Pitch Dark
Page 8
In the matter of solipsism and prayer. It makes no sense, of course, to pray if you alone exist, and there is no world outside your consciousness, unless you think of prayer as just a kind of song. A lonely song. But if you pray to something, and for something, it is also, I think, a solipsistic thing to pray to affect an outcome which, though still unknown, is already quite set. If you are a determinist, of course, then everything is and forever has been set, and all your prayers are songs. Not lonely songs, perhaps, but songs. The sort of prayer I mean, though, is the more ordinary kind: the devout expression of a wish, with a real intent to influence an outcome of some sort. And such a prayer, to be reasonable in a world where there are others, must address consequences that are truly and altogether in the future. It would be solipsistic, for example, to pray that the outcome of a test already taken will be this or that, or to affect the set result of any act already past. Such a prayer, though it has the appearance of reasonable anticipation, is already somewhat retroactive, a prayer for a miraculous revision of the past. While there’s nothing wrong with the miraculous, it always requires an abrogation of the law in one’s own special case: when it is also retroactive, it has an additional, though perhaps unconscious, solipsism at its heart. The tense, the perfected future of it, is the clue. You can pray that things will be other than as they were, other than they are. The forbidden, the solipsistic tense is this: that things will have been other than they were. Prayer must be timely and it must be prompt. Not even in a world of miracles, and only if the world is yours alone, can you pray the past away.

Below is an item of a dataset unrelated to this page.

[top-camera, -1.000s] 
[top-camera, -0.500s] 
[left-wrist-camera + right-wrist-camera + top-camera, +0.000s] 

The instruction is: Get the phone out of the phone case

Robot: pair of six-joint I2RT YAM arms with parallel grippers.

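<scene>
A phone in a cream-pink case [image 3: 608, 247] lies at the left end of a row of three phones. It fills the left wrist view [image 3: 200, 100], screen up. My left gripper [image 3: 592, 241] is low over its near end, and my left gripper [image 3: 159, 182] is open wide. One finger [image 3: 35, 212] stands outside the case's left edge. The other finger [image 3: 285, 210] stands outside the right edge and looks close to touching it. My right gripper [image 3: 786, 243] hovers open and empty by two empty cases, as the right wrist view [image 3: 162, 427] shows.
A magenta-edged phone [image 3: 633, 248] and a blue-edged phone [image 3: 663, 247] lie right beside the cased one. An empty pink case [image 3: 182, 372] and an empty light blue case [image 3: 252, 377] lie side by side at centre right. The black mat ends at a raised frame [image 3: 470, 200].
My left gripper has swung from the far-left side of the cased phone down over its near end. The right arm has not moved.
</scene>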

And the virtuoso, and the pachysandra, and love long ago, and the awful night of Eva dancing? “The only invitation to leave a road,” Judge Holmes once said, in a famous court decision, “is at its end.” The case involved what is called in law an attractive nuisance, something hazardous, an uncovered blade or well, an unattended piece of machinery, which might tempt a child to stray and hurt himself. The children in the Holmes case were more than hurt, they fell into a lake of chemicals and were dissolved. But the more one looks at the great judge’s words, the more clearly they are an instance of the hollow, perfectly specious aphorism. The one place at which roads normally extend no invitation whatsoever is at their ends. Every road’s invitation seems to lie either on it, as a means to reach a destination, or alongside, where its own destinations, diners, shops, and houses, are. At the end of a road, there is usually, at best, an intersection with another road. More commonly, there is nothing. Or a quarry, or a reservoir.

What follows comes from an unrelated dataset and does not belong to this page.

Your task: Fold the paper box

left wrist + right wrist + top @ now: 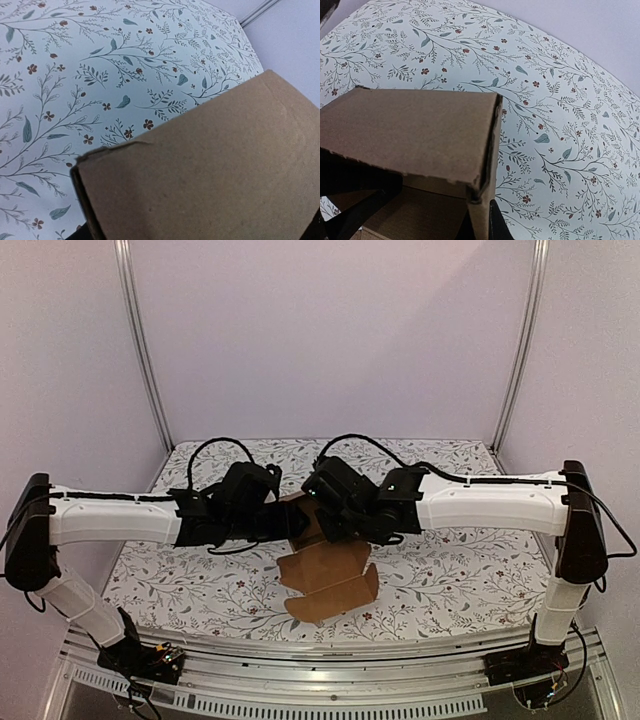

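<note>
1. cardboard front and centre: the paper box [330,575] sits in the middle of the table [180,580], plain brown against the floral cloth [75,75].
2. it's half-formed. from the top camera, the far part stands up under the two wrists, while loose panels and flaps lie spread toward the near edge.
3. both arms reach in from the sides and meet right over the box's far end, almost nose to nose.
4. left gripper [290,523] is tucked against the raised part from the left. on its wrist camera a broad brown panel [210,170] fills the lower right, tilted, with one torn-looking corner at the left.
5. only slivers of black show at the bottom of that view, so i cannot tell how wide the left jaws stand or whether they have the card.
6. right gripper [318,518] comes in from the other side, touching or just beside the same raised section.
7. on its wrist camera we're looking at a folded corner of the box [410,125]: a flat top panel, a wall dropping away at its right edge, the hollow inside below.
8. one of the fingers [496,227] shows dark just outside that wall, and more black sits to the left under the panel.
9. whether those jaws are pinching the wall, i cannot tell.
</note>
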Motion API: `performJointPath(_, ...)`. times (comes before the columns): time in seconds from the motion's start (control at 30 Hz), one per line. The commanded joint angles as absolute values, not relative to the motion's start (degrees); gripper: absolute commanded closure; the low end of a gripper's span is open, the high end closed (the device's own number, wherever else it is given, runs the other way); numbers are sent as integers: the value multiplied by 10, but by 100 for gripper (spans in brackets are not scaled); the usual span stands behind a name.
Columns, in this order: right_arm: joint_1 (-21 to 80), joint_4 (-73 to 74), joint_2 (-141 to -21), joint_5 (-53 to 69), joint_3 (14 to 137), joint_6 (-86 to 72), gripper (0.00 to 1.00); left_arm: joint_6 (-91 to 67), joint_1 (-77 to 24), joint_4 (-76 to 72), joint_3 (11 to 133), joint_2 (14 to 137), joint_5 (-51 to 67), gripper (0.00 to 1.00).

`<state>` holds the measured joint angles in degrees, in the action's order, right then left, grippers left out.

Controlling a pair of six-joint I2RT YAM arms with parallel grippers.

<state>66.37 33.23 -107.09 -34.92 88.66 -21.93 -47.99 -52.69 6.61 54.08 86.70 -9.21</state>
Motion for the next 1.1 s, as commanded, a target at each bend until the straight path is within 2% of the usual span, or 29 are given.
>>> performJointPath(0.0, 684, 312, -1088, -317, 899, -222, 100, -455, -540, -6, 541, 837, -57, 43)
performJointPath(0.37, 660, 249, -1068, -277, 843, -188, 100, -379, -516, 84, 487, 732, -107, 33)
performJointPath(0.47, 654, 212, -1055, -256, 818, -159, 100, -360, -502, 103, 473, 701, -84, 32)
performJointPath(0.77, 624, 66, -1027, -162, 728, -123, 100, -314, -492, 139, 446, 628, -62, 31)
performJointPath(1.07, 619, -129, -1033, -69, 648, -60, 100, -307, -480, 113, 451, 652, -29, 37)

The Olive Pell Bible, one of the best-selling Bibles of its time though not perhaps in history, was an expurgated Bible. Mrs. Pell had begun by crossing out and removing from the Bibles of her friends any passage with a carnal implication, including, to name just one example, the begats. The result, as it turned out, was a very short, dense text. Her friends soon urged Mrs. Pell to give the public the benefit of all the talent and industry required for such a condensation, and so the Olive Pell Bible went into the first of its many printings. It is very hard to obtain a copy now.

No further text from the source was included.